Saturday night it was the turn of Świdnica's Likedellers barrel-aged Baltic porter, a 9.5%-er. It's quite plain for the strength, or maybe subtle is the correct term. There's a light cherry fruitiness and a mild savoury quality, touching on soy sauce. I didn't really get any identifiable barrel effect, though it is perhaps a little sweeter and smoother than typical Baltic porter. While fine to drink -- unchallenging and decent -- it didn't excite me, and lacked the bitter invigorating punch that makes the style so wonderful.

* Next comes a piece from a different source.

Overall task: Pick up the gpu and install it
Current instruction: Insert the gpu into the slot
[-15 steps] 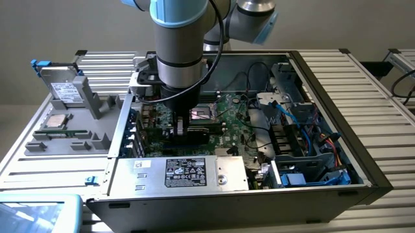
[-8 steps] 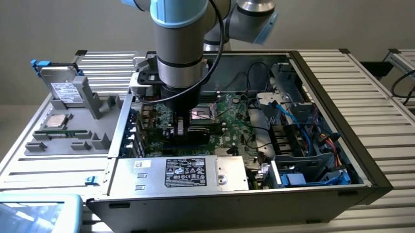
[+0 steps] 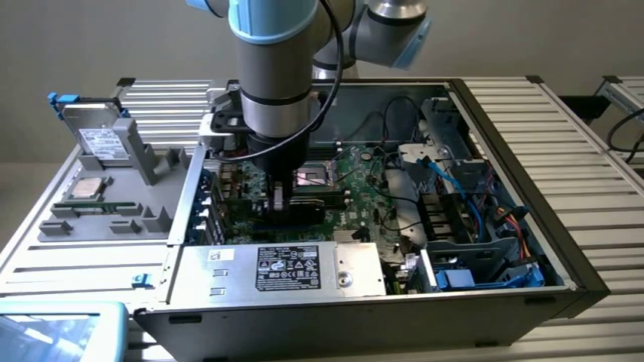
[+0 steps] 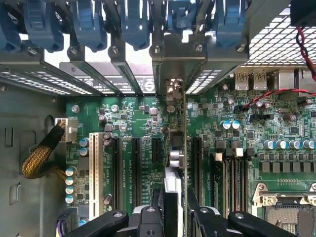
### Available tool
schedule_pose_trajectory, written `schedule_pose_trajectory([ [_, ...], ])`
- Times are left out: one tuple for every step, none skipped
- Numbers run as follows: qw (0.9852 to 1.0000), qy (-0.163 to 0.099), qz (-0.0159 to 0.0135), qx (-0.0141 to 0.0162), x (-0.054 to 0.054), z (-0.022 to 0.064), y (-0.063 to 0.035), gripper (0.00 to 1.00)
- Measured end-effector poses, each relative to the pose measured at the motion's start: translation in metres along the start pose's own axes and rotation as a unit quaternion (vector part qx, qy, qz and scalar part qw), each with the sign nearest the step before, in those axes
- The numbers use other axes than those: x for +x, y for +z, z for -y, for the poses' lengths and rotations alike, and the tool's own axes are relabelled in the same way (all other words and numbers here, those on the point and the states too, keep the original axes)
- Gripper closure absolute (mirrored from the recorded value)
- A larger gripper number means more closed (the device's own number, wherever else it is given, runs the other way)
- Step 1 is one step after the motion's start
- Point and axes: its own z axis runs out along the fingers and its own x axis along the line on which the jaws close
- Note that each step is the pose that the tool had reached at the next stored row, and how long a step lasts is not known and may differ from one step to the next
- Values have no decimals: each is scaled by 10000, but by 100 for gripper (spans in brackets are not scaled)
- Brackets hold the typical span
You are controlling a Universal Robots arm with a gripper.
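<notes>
My jaws [image 4: 171, 217] are clamped on the gpu [image 4: 174, 148], holding it edge-on by its upper edge, low inside the open computer case [image 3: 523, 226] and right over the green motherboard [image 4: 133, 118]. Taking that motherboard as my landmark, the card stands upright above the row of long black expansion slots [image 4: 136, 168], in line with one slot between the others, and its metal bracket [image 4: 170, 91] reaches toward the slotted rear wall of the case, where the blue retaining clips [image 4: 94, 24] sit. I cannot tell whether the bottom edge is already seated. To do this well, I judge the card must stay square to the motherboard and parallel to its slot, the bracket tucked into its own rear opening and not the neighbouring one, and the push should go straight down and even along the length, since a tilt could jam one end. From here the card looks very thin: a narrow green edge, some silver and dark parts along it, and the bright bracket at the far end.
</notes>
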Motion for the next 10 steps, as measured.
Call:
schedule_pose_trajectory([
  [10000, 0, 0, 2, 0, -4, 0, 72],
  [10000, 0, 0, 2, 0, -4, 0, 72],
  [10000, -1, 0, 3, 0, -4, 0, 72],
  [10000, 0, 0, 3, 0, -5, 1, 72],
  [10000, 1, 0, 4, 0, -6, 1, 72],
  [10000, 0, 0, 4, 0, -8, 2, 72],
  [10000, 0, 1, 5, 1, -12, 4, 72],
  [10000, -1, 0, 5, 1, -15, 6, 72],
  [10000, -1, -1, 4, 1, -17, 8, 72],
  [10000, 0, -2, 4, 1, -20, 10, 72],
])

My last beer of the festival was an arbitrarily picked Baltic porter: Porter Bałucki from Piwoteka. This 8%-er is quite dry and crisp, hiding the big dark malt well. In its place you get intensely roasted coffee, drifting into burnt toast and wood fire embers. It's a little thicker than I'd like, ideally, but it's an excellent sipper, devoid of off flavours or any unbalancing features. A little more herbal bitterness might improve it, but I'm just trying to find fault now.
I think I did OK on my vow to go to Poland and drink lots of Baltic porter. Yesterday I mentioned a pub crawl around the city of Wrocław itself. That's coming next. In the meantime, a hearty congratulations to the organisers, exhibitors and universally well-behaved clientele at this superb festival. It's a very efficient and fun way of taking the pulse of Polish beer.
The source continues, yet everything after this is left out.